Among other reasons that could be given, I believe the practice of formal church membership is necessary in our context in light of the presence of denominationalism, false churches, and worldly living that is clearly at odds with the Christian life. Individuals commit to a church’s confession and covenant in order to identify themselves in a certain way and distinguish themselves from others in both what they believe and how they live.
The NT indicates that the church should practice what we call church membership. The church knew who its members were and were not by what they believed and how they lived. While this practice may look more formal or informal from one congregation to the next, it is a practice that exists to one degree or another in every healthy, biblical church. Below are a few strands of evidence from the NT that together make a strong argument for church membership.1
The early churches knew their constituencies with precision. They kept track of who was “added,” sometimes recording the number (Acts 2:41; cf. 2:47; 5:14; 11:24). Within that number, a church could even track its widows and their ages (1 Tim 5:9).
Specific Ministries and Accountability
Knowing its membership, a church could choose members for specific ministries and hold them accountable. Peter was accountable to the church in Jerusalem for making disciples (Acts 11:2, 18), Barnabas to Antioch (Acts 11:22), and Barnabas and Saul together to Antioch (Acts 13:3; 14:27). Churches sometimes appointed representatives to minister to or inquire of other churches as well (Acts 15:22; 2 Cor 8:19–20; cf. 8:18–21).2
Churches have pastors (1 Tim 3:1–7; Titus 1:5–9), which assumes established bodies of people who are accountable to follow their leadership (cf. 1 Thess 5:12–13; Heb 13:17). Likewise, deacons are men initially suggested by the church from within the church’s membership to its leadership for their respective ministries (Acts 6:3).
A defined membership for the church is necessary to exclude those who do not belong (Matt 18:15–17). This exclusion is for those who, in significantly deviating in doctrine or practice, are no longer identifiable as Christians (e.g., 1 Cor 5:1–13), and it is carried out by a majority vote of the assembled church (2 Cor 2:6).
Just mentioned above, Paul described a repentant individual as one once excluded by “the majority” (2 Cor 2:6). Having a clearly defined membership, the Corinthians knew their exact number in order to determine a majority vote.
In a leadership situation, Luke used the verb cheirotoneō in Acts 14:23 to refer to the appointment of elders, literally meaning to “stretch out the hand” in a voting situation.3 The members voted their pastors into leadership, which again assumes the churches knew who their members were and who could vote.
From Acts 6:3 above, the same word for appointing deacons (kathistēmi) is used of elders in Titus 1:5, which means that elders, too, were suggested by members from among the membership, implying a clearly defined church membership.
While an early church may not have been as formal as many churches today, there was at least an expectation of belief and living necessary for being admitted into its membership, an admission carried out by the existing membership.
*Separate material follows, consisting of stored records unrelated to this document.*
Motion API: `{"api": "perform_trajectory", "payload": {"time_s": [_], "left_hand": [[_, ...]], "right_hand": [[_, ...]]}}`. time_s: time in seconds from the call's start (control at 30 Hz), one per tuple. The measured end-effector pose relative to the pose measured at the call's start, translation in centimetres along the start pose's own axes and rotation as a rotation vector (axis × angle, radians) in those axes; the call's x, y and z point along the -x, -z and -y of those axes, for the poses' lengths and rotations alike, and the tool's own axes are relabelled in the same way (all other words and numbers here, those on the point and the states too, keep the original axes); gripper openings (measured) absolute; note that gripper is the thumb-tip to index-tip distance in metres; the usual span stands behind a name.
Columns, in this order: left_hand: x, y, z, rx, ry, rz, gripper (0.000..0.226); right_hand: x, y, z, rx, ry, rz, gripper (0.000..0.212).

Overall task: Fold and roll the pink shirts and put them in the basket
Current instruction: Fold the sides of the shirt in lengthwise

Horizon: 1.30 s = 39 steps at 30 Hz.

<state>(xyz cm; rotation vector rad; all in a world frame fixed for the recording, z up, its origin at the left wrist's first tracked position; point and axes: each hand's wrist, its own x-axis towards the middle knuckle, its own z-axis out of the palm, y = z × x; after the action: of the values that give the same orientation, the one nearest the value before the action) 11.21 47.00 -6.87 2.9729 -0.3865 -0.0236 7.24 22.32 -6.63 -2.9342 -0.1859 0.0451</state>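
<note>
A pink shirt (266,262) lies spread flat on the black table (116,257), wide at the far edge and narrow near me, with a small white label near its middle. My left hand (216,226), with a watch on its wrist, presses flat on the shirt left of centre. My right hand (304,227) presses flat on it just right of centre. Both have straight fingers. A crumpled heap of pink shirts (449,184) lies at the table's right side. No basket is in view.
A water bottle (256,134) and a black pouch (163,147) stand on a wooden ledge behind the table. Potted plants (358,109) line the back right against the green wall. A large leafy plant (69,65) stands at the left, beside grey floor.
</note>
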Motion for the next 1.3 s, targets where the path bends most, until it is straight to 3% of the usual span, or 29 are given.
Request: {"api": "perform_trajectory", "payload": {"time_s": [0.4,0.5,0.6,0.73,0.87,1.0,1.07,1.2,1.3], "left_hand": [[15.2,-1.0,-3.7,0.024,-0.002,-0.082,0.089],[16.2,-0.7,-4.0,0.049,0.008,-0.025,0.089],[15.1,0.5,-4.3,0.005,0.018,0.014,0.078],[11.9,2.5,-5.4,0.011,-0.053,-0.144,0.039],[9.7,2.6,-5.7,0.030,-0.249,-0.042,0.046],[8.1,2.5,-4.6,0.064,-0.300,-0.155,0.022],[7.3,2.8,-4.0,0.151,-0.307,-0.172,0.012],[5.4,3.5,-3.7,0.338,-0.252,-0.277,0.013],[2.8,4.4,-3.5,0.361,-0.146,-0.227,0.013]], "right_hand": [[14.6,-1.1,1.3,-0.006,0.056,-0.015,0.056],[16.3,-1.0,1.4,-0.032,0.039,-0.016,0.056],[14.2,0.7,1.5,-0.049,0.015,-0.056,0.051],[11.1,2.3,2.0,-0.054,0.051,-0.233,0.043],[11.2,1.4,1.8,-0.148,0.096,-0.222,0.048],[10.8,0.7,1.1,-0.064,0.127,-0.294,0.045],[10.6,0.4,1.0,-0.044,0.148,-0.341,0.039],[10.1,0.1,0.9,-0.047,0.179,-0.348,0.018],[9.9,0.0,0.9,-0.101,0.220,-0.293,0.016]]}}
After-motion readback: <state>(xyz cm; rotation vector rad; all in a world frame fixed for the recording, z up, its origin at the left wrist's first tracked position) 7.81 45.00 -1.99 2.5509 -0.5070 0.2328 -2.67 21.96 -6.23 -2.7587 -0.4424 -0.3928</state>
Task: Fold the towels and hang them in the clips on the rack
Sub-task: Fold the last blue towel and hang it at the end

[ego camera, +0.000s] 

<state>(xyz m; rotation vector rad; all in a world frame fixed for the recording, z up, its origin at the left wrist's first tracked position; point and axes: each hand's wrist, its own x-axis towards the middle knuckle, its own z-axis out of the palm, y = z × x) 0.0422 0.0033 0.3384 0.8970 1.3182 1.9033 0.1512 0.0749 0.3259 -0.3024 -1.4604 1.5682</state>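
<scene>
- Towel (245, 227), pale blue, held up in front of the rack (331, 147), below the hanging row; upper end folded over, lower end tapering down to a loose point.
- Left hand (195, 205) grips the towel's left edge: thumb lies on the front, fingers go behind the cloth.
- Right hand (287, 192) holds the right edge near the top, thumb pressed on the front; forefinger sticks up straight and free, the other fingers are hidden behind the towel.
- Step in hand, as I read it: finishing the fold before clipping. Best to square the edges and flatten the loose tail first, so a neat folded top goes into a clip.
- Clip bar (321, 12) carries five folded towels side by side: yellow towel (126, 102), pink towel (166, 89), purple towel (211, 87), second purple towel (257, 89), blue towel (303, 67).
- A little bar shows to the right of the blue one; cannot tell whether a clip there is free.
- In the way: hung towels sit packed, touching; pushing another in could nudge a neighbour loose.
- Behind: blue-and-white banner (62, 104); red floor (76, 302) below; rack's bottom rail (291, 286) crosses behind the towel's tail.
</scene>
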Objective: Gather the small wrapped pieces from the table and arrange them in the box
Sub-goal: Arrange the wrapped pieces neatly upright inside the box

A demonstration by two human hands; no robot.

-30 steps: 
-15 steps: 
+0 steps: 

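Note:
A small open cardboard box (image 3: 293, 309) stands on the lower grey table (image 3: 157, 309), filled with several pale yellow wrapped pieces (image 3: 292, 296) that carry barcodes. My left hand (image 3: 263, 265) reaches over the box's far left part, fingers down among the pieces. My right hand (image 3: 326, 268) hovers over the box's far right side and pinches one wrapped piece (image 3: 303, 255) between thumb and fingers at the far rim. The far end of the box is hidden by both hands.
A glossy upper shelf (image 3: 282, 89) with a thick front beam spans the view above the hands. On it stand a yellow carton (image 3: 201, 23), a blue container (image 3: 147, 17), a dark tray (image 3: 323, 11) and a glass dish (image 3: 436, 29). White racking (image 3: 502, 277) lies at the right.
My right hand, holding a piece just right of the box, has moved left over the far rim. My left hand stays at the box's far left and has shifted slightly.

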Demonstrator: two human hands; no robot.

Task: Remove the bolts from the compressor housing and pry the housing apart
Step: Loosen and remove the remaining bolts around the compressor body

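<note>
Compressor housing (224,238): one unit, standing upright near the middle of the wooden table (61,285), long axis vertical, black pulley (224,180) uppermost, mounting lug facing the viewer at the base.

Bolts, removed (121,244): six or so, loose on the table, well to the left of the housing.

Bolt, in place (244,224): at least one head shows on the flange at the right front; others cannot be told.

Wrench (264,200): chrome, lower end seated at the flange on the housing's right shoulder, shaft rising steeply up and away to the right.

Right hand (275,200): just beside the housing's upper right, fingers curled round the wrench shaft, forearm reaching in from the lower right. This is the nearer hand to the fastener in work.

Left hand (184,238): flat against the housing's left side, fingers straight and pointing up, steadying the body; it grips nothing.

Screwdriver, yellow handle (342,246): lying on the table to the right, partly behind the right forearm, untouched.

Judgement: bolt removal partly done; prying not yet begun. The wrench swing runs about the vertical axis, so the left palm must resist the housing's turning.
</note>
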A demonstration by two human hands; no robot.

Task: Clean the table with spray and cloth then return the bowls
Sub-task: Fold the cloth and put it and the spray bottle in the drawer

However formal or informal a church may be about the matter, the NT indicates that church membership must be present in some way.
- Good summaries of church membership are found in Thabiti M. Anyabwile, What Is a Healthy Church Member? (Wheaton, IL: Crossway, 2008), 65–66; Mark Dever, 9 Marks of a Healthy Church (Wheaton, IL: Crossway, 2004), 147–165; and Jonathan Leeman, Church Membership (Wheaton, IL: Crossway, 2012), 35–48.
- Kevin Bauder, Baptist Distinctives and New Testament Church Order (Schaumburg, IL: Regular Baptist Press, 2012), 92–99.
- BDAG, s.v., “χειροτονέω.”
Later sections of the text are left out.